How do DSM-5 and ICD-10 differ in the diagnosis of schizophrenia?
DSM-5 = one positive symptom must be present.
ICD-10 = two or more negative symptoms are sufficient.
What does positive symptoms of schizophrenia mean?
Additional experiences beyond those of ordinary existence.
Give 2 positive symptoms of schizophrenia
1) Hallucinations - sensory experiences with no basis in reality or distorted perceptions of real things e.g. hearing voices.
2) Delusions - beliefs that have no basis in reality; changing behaviour that may make sense to schizophrenic but isn’t in reality e.g. believing one’s the victim of a conspiracy.

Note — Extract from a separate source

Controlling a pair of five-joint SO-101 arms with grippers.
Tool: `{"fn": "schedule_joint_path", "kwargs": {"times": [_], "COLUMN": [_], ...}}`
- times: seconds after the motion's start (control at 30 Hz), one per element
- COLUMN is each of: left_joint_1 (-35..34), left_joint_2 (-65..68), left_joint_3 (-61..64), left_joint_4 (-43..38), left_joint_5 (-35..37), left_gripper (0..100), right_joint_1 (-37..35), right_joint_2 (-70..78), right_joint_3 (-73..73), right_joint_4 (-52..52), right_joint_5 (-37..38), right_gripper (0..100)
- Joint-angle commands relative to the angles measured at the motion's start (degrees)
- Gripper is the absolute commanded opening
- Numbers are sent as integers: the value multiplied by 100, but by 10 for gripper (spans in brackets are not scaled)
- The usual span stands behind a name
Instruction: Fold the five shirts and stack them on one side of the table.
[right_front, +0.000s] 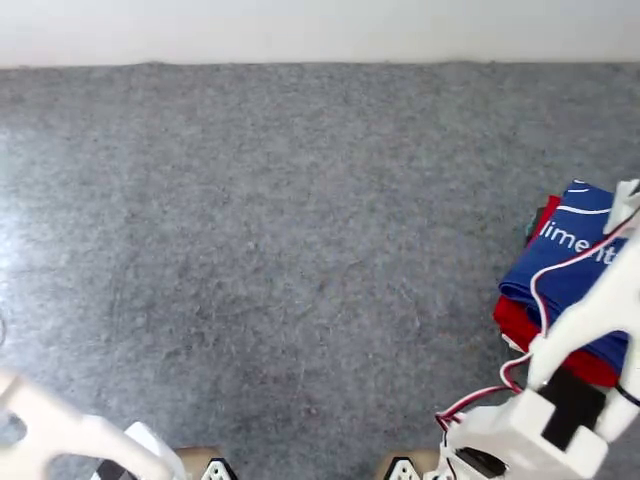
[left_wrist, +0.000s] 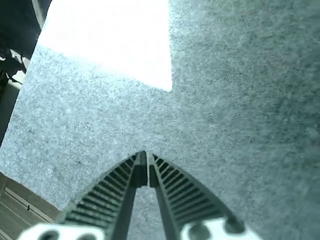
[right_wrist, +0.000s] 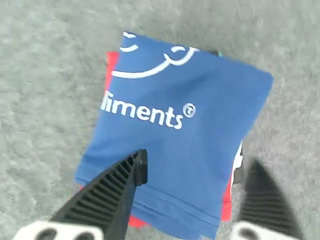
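**High view.** A folded blue shirt (right_front: 565, 262) of soft fabric with white print is stacked on a folded red shirt (right_front: 520, 325) at the right edge of the grey felt-covered counter (right_front: 300, 250). The right arm (right_front: 590, 310) stands over the stack.

**Left wrist view.** The left gripper (left_wrist: 146, 162) is clenched on nothing above bare felt.

**Right wrist view.** The right gripper (right_wrist: 197, 162) is released, its jaws spread above the near folded edge of the blue shirt. The fabric is judged light, limp and easily unfolded. If the stack is to be shifted, all layers should be pinched together at a folded edge, never the top layer alone.
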Motion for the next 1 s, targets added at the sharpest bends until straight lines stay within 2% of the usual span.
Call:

What does negative symptoms of schizophrenia mean?
Loss of usual abilities and experiences.
Give 2 negative symptoms of schizophrenia
1) Avolition - severe loss of motivation to carry out everyday tasks e.g. work = lower activity and unwillingness to carry out goal-directed behaviours.
2) Speech poverty (Alogia) - a reduction in the amount and quality in speech
Give 4 issues in the diagnosis of schizophrenia
1) Reliability - consistency of diagnosis.
2) Validity - extent to which diagnosis and classification measure what they are designed to measure.
3) Co-morbidity - occurrence of two illnesses together confusing diagnosis and treatment.
4) Symptom overlap - two or more conditions sharing symptoms questions validity of classification.
What did Cheniaux et al. (2009) find with the diagnosis of schizophrenia?
- It had low reliability.
- Two psychiatrists independently diagnosed 100 patients using both ICD and DSM criteria.
- Low inter-reliability.
- (1) 26 diagnosed with DSM and 44 with ICD.
- (2) 13 diagnosed with DSM and 24 with ICD.
How is the diagnosis of schizophrenia questioned validity wise?
- Cheniaux showed that Sz is much more likely to be diagnosed with ICD than DSM.
- Over-diagnosed in ICD or under-diagnosed in DSM?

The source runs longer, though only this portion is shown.